> **ACTION ITEM**
From the listing below, copy each line that holds "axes".

> **SOURCE DATA**
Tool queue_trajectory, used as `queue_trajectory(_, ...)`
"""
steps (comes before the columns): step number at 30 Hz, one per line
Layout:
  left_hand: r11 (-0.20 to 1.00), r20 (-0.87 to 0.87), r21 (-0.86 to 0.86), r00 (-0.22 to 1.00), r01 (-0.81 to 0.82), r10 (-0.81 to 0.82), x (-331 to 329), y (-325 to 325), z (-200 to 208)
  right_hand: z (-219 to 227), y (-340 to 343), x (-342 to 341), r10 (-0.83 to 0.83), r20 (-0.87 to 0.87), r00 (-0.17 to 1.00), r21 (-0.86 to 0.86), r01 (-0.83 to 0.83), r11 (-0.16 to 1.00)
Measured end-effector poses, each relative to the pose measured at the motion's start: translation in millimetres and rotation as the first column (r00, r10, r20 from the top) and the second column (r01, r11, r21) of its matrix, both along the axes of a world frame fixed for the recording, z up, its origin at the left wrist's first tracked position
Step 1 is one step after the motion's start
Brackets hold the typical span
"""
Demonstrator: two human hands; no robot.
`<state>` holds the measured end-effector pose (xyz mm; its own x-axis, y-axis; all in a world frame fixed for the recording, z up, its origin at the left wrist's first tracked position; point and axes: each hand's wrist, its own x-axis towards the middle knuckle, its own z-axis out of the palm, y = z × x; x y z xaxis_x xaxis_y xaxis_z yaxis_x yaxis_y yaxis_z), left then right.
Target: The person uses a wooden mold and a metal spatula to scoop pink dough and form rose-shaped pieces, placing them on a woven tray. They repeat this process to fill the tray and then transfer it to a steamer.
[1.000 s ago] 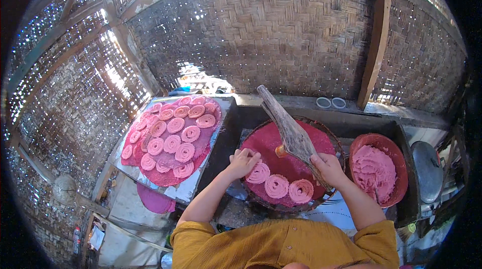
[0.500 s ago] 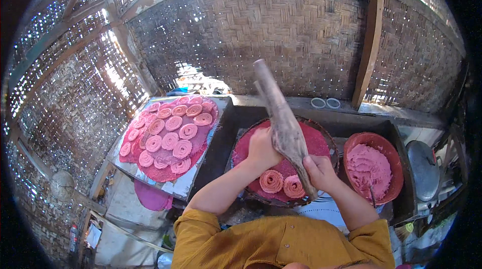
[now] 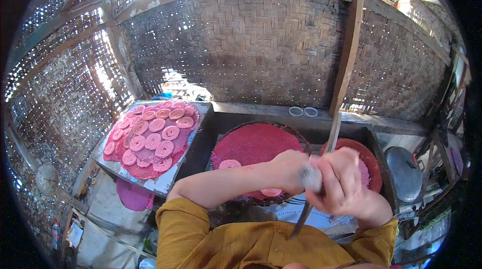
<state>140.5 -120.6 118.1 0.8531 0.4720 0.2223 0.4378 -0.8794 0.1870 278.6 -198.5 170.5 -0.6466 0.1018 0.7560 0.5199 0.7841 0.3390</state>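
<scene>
A long wooden tool (image 3: 333, 133), its surface grey-brown and worn, is held up in front of my chest over the right part of the bench. My left hand (image 3: 290, 164) is closed on it, partly blurred and overlapped by its pale rounded end. Around the same tool, my right hand (image 3: 342, 181) has its fingers bent. Below my left forearm, a round tray lined with dark pink cloth (image 3: 256, 141) bears a coiled pink dough swirl (image 3: 230, 164) and another swirl (image 3: 271, 192), mostly hidden by my arm. To the right, a reddish bowl (image 3: 372, 154) holds pink dough, largely covered by my right hand.
At the left, many pink dough swirls (image 3: 152, 141) lie on pink cloth over a board. A dark frame (image 3: 198, 143) edges the tray. Two white rings (image 3: 303, 112) rest on the back ledge. A grey metal lid (image 3: 404, 173) stands right of the bowl; woven walls (image 3: 251, 48) enclose the place.
The wooden tool has swung from over the tray toward the right and closer to me, both hands moving with it. The whole view has shifted, the bench now appearing further left.
</scene>
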Motion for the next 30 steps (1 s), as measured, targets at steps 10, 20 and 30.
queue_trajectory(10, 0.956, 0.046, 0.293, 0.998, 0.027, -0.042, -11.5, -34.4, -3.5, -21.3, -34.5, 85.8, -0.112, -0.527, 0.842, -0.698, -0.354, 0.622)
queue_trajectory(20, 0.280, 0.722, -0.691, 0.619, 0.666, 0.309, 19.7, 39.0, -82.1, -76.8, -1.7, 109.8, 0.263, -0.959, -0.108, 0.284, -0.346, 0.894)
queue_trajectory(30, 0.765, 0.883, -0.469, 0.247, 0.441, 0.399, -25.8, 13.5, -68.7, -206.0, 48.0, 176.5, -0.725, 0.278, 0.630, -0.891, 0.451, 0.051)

> **TASK RESPONSE**
Measured end-effector poses, each relative to the pose measured at the motion's start: translation in millimetres and rotation as the first column (r00, r10, r20 from the top) and the second column (r01, r11, r21) of its matrix, both along the axes of a world frame fixed for the recording, z up, its origin at the left wrist's first tracked position
`<state>` holds the measured end-effector pose (xyz mm; its own x-axis, y-axis; all in a world frame fixed for the recording, z up, its origin at the left wrist's first tracked position; point and axes: each hand's wrist, its own x-axis towards the middle knuckle, its own z-axis out of the palm, y = z × x; x y z xaxis_x xaxis_y xaxis_z yaxis_x yaxis_y yaxis_z), left then right.

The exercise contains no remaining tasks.